The “worst is not over” for the Indian economy, according to economist and Member of Rajya Sabha N.K. Singh.
India may achieve short-term reprieve through “expenditure compression”.
However, it may not be sufficient to bring macro-economic stability in the medium and long term.
Singh, who was India’s Revenue Secretary from August 1996 to August 1998 and Principal Secretary to the Prime Minister, felt that the prevailing policy would shift the fiscal pressures to the next year.
“The difficult decisions on subsidy and public expenditure rationalisation have been postponed. Those are necessary if you want to have a fiscal deficit that is acceptable in the medium term,” he told Business Line after the launch of his book The New Bihar here.
According to him “imaginative steps” taken by the RBI in reducing the current account deficit through the dollar swap window, coupled with reduction in gold imports, was one reason for the short-term reduction in Current Account Deficit (CAD).
Slackening of oil prices post Syria crisis and lifting of sanctions on Iran is another reason.
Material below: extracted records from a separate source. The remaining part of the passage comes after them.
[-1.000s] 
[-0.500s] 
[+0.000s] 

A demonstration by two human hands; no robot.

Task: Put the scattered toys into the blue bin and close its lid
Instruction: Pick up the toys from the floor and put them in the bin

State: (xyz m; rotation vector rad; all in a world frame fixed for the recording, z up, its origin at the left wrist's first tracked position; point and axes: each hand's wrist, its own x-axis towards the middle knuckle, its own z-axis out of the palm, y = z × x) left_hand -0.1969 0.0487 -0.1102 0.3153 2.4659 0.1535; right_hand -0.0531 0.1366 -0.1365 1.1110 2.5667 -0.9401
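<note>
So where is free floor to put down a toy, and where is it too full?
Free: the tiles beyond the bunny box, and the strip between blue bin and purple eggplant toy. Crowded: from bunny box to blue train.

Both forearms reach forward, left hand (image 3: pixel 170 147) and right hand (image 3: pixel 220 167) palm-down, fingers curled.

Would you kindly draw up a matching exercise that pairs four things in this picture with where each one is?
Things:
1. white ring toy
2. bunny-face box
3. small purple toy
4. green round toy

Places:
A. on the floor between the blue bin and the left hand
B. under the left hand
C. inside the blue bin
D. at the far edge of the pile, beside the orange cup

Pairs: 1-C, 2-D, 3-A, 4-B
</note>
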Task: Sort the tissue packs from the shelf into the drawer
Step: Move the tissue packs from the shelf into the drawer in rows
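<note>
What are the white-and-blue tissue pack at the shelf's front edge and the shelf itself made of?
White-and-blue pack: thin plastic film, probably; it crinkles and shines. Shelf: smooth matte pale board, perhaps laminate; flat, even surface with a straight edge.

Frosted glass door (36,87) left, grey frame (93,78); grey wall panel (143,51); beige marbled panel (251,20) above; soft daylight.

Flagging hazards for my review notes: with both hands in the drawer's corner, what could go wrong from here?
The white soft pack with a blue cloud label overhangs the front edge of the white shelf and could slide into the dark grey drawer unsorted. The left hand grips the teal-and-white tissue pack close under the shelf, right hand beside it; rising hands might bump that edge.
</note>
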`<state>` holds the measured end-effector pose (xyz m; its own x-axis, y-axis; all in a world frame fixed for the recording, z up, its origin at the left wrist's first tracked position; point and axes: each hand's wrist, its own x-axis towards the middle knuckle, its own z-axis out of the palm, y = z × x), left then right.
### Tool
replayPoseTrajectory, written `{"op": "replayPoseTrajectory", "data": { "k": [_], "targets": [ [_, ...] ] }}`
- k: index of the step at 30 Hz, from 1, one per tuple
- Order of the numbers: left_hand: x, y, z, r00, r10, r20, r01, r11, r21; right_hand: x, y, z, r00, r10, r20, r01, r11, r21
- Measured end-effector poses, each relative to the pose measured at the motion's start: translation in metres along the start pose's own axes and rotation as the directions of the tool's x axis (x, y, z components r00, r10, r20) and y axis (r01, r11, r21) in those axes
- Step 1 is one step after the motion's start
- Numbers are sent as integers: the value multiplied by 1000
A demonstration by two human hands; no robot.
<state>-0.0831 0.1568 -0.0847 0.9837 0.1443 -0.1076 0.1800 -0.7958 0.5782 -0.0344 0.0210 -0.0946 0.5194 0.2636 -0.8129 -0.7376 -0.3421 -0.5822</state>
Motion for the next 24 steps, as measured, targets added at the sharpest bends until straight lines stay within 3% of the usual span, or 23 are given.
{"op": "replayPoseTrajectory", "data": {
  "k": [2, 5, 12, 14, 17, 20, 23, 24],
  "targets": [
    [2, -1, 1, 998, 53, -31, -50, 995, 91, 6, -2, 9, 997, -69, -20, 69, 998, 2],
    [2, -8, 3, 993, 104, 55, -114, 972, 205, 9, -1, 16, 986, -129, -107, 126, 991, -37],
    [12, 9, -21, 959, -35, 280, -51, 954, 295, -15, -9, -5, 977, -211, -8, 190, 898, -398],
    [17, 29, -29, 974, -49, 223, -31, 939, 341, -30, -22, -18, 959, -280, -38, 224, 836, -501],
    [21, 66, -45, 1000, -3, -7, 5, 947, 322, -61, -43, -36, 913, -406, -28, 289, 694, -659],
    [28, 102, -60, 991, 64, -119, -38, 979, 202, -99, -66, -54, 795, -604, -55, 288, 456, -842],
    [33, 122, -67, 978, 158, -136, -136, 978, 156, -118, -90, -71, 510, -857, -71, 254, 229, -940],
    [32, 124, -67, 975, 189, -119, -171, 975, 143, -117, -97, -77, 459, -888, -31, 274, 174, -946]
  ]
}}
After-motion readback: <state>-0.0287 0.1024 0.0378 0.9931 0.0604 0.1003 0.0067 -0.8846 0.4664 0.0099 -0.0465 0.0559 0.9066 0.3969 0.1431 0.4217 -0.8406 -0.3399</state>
“These are, however, not long abiding factors. In the long term, exports need to pick up far more significantly,” he said. The fact that export growth has not gone up despite the rupee depreciation and improved competitiveness, suggests that new markets and products are “far more problematic”.
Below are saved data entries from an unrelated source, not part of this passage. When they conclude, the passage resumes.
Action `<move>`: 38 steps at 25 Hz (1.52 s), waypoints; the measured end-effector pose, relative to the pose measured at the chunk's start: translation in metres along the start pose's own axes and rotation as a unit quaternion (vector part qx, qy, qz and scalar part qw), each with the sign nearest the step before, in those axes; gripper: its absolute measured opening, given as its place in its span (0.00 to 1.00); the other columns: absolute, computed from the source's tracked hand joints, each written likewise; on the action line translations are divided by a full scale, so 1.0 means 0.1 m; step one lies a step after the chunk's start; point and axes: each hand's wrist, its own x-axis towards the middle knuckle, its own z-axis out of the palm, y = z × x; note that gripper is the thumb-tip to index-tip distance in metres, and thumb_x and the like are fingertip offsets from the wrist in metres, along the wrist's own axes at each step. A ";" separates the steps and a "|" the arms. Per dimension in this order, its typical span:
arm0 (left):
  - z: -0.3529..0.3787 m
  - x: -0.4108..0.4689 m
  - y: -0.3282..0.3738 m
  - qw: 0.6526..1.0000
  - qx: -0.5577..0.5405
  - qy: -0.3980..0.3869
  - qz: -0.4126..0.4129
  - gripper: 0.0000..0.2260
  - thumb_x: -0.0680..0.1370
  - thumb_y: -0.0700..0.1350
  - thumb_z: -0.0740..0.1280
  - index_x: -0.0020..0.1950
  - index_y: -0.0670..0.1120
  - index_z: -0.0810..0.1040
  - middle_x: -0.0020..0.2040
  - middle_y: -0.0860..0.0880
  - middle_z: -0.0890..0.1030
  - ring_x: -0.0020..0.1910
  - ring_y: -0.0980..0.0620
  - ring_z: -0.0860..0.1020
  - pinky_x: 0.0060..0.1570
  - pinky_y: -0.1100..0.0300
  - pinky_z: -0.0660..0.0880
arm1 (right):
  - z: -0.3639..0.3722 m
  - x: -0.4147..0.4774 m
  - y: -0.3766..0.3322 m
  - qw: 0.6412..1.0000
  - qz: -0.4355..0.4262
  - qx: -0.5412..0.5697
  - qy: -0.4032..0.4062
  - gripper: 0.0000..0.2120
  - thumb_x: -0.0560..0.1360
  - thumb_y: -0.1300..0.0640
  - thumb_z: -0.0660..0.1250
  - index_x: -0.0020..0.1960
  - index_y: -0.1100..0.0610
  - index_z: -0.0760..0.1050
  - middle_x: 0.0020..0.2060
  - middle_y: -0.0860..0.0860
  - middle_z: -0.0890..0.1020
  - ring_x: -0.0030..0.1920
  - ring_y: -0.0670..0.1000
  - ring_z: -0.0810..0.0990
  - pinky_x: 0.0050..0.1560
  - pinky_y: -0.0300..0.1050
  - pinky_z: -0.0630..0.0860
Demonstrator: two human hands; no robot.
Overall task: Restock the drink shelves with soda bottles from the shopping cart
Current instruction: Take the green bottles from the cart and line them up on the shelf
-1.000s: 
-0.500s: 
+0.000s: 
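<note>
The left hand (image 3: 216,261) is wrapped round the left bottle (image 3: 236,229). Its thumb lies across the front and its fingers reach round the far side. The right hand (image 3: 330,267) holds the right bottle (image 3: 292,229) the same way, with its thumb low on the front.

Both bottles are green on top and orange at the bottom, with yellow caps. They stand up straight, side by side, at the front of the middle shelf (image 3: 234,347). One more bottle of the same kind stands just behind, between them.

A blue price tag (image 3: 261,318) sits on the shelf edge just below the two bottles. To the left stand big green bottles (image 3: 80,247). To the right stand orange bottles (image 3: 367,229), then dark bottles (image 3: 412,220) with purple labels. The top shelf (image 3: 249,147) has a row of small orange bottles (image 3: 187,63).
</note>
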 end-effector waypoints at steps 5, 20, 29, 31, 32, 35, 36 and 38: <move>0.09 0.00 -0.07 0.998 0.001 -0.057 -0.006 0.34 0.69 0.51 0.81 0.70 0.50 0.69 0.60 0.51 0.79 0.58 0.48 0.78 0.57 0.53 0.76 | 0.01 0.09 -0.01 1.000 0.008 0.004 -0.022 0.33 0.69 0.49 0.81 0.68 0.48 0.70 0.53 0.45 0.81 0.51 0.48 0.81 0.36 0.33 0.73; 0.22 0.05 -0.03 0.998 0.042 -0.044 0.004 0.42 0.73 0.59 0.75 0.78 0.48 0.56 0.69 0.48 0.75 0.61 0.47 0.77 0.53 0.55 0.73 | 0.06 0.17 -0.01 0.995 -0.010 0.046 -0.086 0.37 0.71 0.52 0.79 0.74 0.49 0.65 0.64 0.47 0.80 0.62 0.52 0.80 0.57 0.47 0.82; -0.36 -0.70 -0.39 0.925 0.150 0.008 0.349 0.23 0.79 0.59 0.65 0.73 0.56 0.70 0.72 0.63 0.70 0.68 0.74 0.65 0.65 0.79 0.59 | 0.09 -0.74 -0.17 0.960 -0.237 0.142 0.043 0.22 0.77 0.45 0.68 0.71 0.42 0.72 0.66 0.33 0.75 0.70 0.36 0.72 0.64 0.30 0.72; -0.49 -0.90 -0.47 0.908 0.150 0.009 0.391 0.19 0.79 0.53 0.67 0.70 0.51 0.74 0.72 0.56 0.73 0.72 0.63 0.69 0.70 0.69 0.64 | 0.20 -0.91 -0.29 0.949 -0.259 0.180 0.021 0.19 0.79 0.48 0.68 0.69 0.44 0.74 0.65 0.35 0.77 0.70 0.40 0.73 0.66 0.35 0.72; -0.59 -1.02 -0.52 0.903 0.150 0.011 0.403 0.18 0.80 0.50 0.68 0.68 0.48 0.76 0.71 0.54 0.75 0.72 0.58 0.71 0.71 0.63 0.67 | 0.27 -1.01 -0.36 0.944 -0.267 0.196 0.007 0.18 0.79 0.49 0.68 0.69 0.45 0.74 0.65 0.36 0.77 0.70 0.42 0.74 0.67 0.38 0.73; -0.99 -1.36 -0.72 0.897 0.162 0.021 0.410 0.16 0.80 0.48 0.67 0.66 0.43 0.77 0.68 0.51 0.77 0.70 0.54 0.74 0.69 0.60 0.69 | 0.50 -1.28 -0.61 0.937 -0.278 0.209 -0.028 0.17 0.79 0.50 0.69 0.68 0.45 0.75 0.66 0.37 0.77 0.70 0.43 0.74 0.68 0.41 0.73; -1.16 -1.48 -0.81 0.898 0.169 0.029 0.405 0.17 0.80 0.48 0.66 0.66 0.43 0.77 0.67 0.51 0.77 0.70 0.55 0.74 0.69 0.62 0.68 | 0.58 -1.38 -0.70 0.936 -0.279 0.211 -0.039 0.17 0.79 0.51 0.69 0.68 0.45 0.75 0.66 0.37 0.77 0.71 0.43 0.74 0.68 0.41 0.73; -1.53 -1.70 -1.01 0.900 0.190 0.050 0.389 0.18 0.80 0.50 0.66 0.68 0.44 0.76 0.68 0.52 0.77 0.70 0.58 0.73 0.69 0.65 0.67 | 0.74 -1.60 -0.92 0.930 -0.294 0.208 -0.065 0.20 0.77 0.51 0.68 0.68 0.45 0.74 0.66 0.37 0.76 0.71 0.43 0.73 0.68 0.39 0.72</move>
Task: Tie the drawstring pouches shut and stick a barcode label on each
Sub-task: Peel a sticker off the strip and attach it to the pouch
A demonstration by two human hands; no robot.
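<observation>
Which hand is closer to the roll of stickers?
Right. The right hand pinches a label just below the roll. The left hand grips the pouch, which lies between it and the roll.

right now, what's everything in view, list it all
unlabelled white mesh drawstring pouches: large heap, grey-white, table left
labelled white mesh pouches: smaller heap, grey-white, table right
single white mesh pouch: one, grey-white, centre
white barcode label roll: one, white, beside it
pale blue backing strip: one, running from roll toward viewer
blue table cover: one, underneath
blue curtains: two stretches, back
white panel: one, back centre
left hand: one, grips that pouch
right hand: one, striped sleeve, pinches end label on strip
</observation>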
“People are worried that given the regulatory hurdles and labour laws, the Indian manufacturing activity has become globally uncompetitive,” he said.
According to Singh, the slowdown in India is primarily because of domestic policy paralysis and less of exogenous factors. The “worst is not over,” Singh said and pointed out that investor confidence remains weak, interest rates are high and food inflation continues to be a matter of concern.
“Temporary reprieve has been obtained and serious problems have been brushed under the carpet,” he said.
According to Singh, confidence over the RBI’s enhanced capability to manage inflows has seen less impact of Fed tapering.
However, bulk of the tapering is yet to be done and its impact will be visible in the long run.
“The best bet (now) is that there won’t be further outward flow. But we do not know. How much and to what extent the markets have factored in is what time will tell,” he said.